First, GPs often know patients and their needs for many years. Based on research results and their own experience, they should be able to identify patients who could benefit from a stay in a care home and those for whom home care is best.
Minney and colleagues described frail, older, but not cognitively limited patients, who prefer residential care in old age over living in their home environment.7 However, Nikmat and colleagues show that people with cognitive impairment perceive a better quality of life as long as they can stay in their home environment.8 Hence, diligent judgement is needed.
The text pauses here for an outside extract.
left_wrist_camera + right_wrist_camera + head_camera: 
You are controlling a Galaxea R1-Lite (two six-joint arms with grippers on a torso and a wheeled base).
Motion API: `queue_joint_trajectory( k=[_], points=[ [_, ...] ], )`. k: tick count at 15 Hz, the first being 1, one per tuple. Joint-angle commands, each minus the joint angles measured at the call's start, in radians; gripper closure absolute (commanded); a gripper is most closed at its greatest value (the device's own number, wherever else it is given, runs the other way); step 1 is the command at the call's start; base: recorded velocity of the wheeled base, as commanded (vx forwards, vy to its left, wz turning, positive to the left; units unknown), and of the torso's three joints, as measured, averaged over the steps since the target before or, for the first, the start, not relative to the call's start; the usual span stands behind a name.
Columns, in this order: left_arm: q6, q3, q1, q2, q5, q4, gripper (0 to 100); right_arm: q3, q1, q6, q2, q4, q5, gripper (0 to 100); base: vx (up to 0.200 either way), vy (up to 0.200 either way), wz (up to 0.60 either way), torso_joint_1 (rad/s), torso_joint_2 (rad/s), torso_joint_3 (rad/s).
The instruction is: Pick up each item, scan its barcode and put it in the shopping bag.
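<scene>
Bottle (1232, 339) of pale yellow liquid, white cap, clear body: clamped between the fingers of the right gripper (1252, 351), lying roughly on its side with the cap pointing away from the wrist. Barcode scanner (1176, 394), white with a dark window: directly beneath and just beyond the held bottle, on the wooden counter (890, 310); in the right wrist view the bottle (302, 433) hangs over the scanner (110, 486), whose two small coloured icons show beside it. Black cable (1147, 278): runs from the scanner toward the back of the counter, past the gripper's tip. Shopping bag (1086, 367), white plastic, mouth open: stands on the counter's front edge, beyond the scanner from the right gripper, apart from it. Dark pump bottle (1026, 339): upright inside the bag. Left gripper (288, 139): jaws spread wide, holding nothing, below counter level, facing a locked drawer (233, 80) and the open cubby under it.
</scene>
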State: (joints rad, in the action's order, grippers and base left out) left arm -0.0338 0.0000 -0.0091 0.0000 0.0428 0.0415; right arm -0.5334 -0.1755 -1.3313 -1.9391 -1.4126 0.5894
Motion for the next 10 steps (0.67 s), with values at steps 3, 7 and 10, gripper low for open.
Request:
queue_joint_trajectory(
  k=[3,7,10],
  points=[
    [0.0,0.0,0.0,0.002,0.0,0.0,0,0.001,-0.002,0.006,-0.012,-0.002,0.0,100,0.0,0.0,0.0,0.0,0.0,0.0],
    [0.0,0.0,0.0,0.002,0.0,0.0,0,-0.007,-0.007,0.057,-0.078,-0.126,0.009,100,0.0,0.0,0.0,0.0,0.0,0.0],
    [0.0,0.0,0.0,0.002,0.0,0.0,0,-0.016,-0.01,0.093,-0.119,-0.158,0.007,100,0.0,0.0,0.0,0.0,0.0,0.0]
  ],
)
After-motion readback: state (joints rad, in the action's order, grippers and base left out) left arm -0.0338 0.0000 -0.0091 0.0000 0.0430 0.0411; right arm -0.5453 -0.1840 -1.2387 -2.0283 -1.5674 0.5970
Second, dying in an institution usually has negative connotations. It is typically associated with loneliness, isolation, and helplessness in dealing with death and dying. Dying at home, in contrast, is considered positive for reasons such as the proximity of relatives, a familiar environment, and the possibility of better medical control. This is also the point where the role of the GP becomes more important. It has been shown that the more a GP is involved in end-of-life care, the more likely a patient will die in their preferred place9 and avoid unnecessary hospital transitions.10
Hence, it is part of a GP’s role to discuss advance care planning with care home residents in good time, to find out if they would accept another hospitalisation if necessary, to learn about their preferred place of death, and to prepare an advance directive.11 For that, GPs require communicative expertise: they need to be skilled in exploring the patient’s wishes regarding their end of life; in dealing with disproportionate interventions; and in dealing with wishes to die.12
Third, because responsibilities and roles in end-of-life care are often unclear, the quality of care in nursing homes is still particularly dissatisfying. This becomes especially obvious in advanced care planning. Handley and colleagues outlined that, even if care personnel are willing to provide end-of-life care and to help and support residents who will die in a care home, this is complicated due to a lack of roles and responsibilities.13 Care home personnel and primary care staff have difficulties coordinating their work, and doubt their capacity to work together when residents’ trajectories to death are not clear.13 Here, it is the task of GPs to take a leading role and promote coordination in the caregiver network in order to make the situation for their patients as comfortable as possible.
In the future, the need for care for older people will increase, in both in- and outpatient care. The generation of future care-dependants will look back at an individualised life and patient history, and have high expectations concerning professional care. Integrated care models will provide smoother transitions from care in a home environment to a care home setting.
Those people should receive excellent individualised care according to their needs with their pathways not being defined by institutional deficiencies. It is here where GPs will have to take a crucial part of the responsibility.